We’re almost supposed to give every respect to another legend, the King of Pop himself, Michael Jackson...why should The Duke be any different?

It’s of interest that about the same time that people started criticizing The Duke in the 1960’s, much ado was also made about the genre of film he’ll forever be associated with: the Western. There was a classic line said in one of John Wayne’s most enduring classics, "The Man Who Shot Liberty Valance", and it held true for the Western itself in his day...when legend becomes truth, print the legend. However, there was a growing movement that showed disdain for the genre and its empahsizing the romantic legend of the Old West more than the harsher historic realities. (As a result, strangely, ignoring the basic purpose of films to escape reality and be entertained.) In response, naturally, the political and profit minded in Hollywood responded with a new brand of revisionist Western. The unrelated but strikingly similar Spaghetti Westerns from Italy had a romantic vein in them, but their grittiness and the moral ambiguity of characters like The Man With No Name on the surface tended to overshadow that vein. (Don’t get me wrong, I enjoy Spaghetti Westerns as much as the romantic ones.) Still, these new approaches to the Western steadily took prominence even as the genre on the whole began to decline to obscurity, and it finally did in the late 1970’s, ironically as The Duke’s health increasingly failed him. Before that, John Wayne’s hero in the white hat was forced to compete with Clint Eastwood’s more rugged and mercenary antihero. The Duke seemed to barely outlive his own legend, as his character John Bernard Books did in his last movie, "The Shootist" from 1976, a few years before he passed away. only SEEMED that way.

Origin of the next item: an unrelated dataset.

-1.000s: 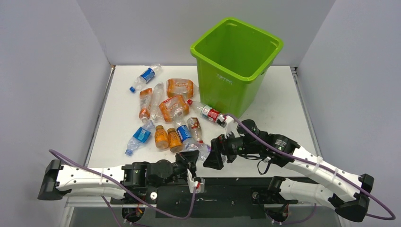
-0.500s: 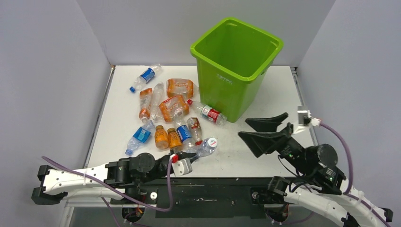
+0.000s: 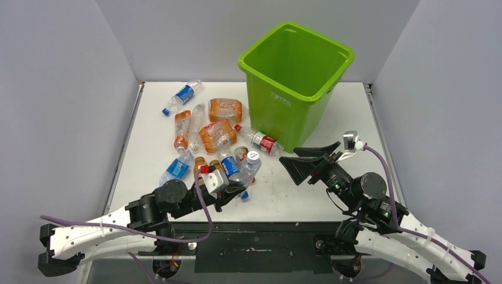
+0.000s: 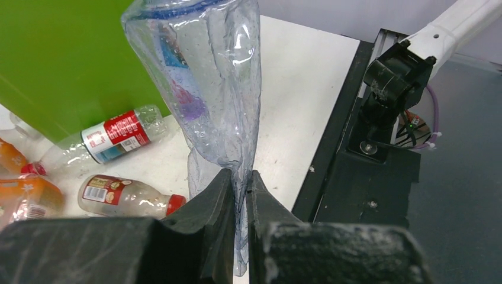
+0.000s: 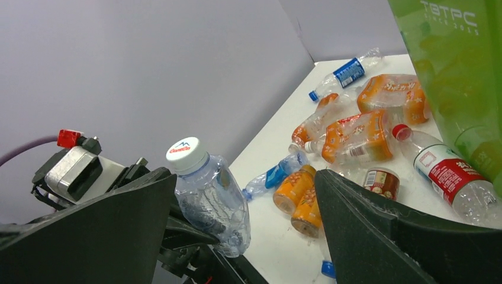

In his own lifetime, John Wayne had indeed become a archetype of the American cowboy and gunman of the Old West that should have been, and almost could have been; indeed, since about the time of "Rio Bravo", he simply performed as himself because his very screen persona had become indistinguishable from his public one because he’d been the cowboy for so long. Those who admired The Duke believed in him and his toughness, his take it or leave it honesty, and his embodying of the best of what a man could be. He virtually was machismo, and his words spoke with as much power as his actions because there was no such thing as 'pretense' in John Wayne’s heart and soul. Little wonder, when you think about it, that in this day and age when politics rule and moral relativity is stressed over what is right and wrong, that so many would rather his legend not endure. But it has...and so has the American Western, romantic and revisionist. 1985 saw their triumphant resurgence with the rousing "Silverado" and the gritty "Pale Rider".

The Duke’s legend and all he represented, and at least all that he was on the silver screen, won’t ever fade away. Why? Because of those who watch him and believe in him, like me, past, present and future. Those who watch him and believe in him will, one way or the other, pass on their admiration to the next generation, just as they had in the past. The would-be 'correct' have tried their level best to reduce his legend, and the sheep who follow such politics will decry him without really knowing about who they want to condemn. But politics and the hunger of the selfish are not only shallow but clear and present...their obviously self-serving judgments might just make them be judged in turn. John Wayne once said this: "I’d just like to be an image that reminds someone of joy rather than the problems of the world." He is and he still does, and in the end that outweighs any and all verdicts of the self-interested. That’s part of why he’s a legend, Pilgrim.